◆ TO DO:
Would you return exactly the lines running from the one with "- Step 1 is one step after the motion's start" to the bottom of the listing below, and no others?
------------------------------------------------------------
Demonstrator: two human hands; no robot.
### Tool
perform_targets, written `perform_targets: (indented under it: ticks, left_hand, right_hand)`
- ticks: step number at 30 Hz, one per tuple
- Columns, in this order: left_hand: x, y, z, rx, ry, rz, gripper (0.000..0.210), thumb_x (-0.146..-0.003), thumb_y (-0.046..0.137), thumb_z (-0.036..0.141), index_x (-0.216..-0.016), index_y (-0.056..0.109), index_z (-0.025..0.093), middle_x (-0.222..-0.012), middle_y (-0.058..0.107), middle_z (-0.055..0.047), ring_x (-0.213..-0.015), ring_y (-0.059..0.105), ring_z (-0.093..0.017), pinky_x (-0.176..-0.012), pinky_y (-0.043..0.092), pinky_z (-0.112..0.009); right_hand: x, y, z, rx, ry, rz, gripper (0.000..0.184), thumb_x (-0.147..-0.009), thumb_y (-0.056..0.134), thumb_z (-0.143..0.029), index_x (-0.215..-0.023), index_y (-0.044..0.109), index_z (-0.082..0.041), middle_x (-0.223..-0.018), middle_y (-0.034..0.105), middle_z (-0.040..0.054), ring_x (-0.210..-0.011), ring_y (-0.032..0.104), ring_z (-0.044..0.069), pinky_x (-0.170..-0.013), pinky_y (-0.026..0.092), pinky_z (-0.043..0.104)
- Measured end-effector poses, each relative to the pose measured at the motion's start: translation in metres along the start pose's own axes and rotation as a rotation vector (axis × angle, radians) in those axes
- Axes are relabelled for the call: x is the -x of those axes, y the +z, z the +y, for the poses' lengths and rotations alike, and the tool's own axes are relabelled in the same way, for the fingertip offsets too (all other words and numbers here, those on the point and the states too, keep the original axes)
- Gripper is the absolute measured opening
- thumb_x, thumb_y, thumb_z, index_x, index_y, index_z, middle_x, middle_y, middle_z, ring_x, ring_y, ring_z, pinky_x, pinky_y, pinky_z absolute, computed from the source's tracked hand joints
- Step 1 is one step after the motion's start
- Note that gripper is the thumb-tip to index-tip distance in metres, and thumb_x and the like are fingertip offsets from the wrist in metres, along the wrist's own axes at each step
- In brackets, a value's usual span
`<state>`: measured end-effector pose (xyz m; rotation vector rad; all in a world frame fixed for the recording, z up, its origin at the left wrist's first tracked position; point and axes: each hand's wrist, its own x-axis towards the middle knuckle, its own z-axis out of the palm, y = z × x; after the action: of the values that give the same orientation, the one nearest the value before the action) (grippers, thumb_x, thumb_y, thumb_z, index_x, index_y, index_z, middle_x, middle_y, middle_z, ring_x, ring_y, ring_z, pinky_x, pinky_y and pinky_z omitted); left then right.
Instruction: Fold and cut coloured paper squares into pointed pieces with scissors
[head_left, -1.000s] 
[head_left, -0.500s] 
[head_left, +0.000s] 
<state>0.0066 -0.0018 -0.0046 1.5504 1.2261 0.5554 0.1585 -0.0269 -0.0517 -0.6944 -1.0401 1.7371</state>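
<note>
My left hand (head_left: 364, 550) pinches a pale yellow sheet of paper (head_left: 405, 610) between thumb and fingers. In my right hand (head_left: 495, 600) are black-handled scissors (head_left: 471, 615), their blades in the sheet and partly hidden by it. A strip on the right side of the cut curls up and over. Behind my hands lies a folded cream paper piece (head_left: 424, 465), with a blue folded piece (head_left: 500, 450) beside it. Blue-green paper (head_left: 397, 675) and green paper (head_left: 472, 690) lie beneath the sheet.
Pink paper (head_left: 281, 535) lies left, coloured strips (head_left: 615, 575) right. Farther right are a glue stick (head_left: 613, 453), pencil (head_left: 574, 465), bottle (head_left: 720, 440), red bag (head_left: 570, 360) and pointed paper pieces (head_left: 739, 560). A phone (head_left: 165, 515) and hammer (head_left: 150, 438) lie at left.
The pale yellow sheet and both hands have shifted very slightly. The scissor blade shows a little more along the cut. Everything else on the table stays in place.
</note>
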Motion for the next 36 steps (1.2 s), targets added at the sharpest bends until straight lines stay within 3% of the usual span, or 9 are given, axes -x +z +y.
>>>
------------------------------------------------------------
◆ ANSWER SPACE:
- Step 1 is one step after the motion's start
- Note that gripper is the thumb-tip to index-tip distance in metres, and thumb_x and the like are fingertip offsets from the wrist in metres, along the wrist's own axes at each step
- In brackets, a value's usual span
`<state>`: measured end-effector pose (xyz m; rotation vector rad; all in a world frame fixed for the recording, z up, its origin at the left wrist's first tracked position; point and axes: each hand's wrist, its own x-axis towards the middle knuckle, its own z-axis out of the palm, y = z × x; after the action: of the values that give the same orientation, the one nearest the value before the action) (grippers, thumb_x, thumb_y, thumb_z, index_x, index_y, index_z, middle_x, middle_y, middle_z, ring_x, ring_y, ring_z, pinky_x, pinky_y and pinky_z omitted); left then right.
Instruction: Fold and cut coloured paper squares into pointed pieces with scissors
[head_left, -1.000s] 
[head_left, -0.500s] 
[head_left, +0.000s] 
<state>0.0066 -0.0018 -0.0046 1.5504 1.2261 0.5554 0.1585 -0.0269 -0.0517 -0.6944 -1.0401 1.7371</state>
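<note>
My left hand (head_left: 364, 550) pinches a pale yellow sheet of paper (head_left: 405, 610) between thumb and fingers. In my right hand (head_left: 495, 600) are black-handled scissors (head_left: 471, 615), their blades in the sheet and partly hidden by it. A strip on the right side of the cut curls up and over. Behind my hands lies a folded cream paper piece (head_left: 424, 465), with a blue folded piece (head_left: 500, 450) beside it. Blue-green paper (head_left: 397, 675) and green paper (head_left: 472, 690) lie beneath the sheet.
Pink paper (head_left: 281, 535) lies left, coloured strips (head_left: 615, 575) right. Farther right are a glue stick (head_left: 613, 453), pencil (head_left: 574, 465), bottle (head_left: 720, 440), red bag (head_left: 570, 360) and pointed paper pieces (head_left: 739, 560). A phone (head_left: 165, 515) and hammer (head_left: 150, 438) lie at left.
The pale yellow sheet and both hands have shifted very slightly. The scissor blade shows a little more along the cut. Everything else on the table stays in place.
</note>
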Motion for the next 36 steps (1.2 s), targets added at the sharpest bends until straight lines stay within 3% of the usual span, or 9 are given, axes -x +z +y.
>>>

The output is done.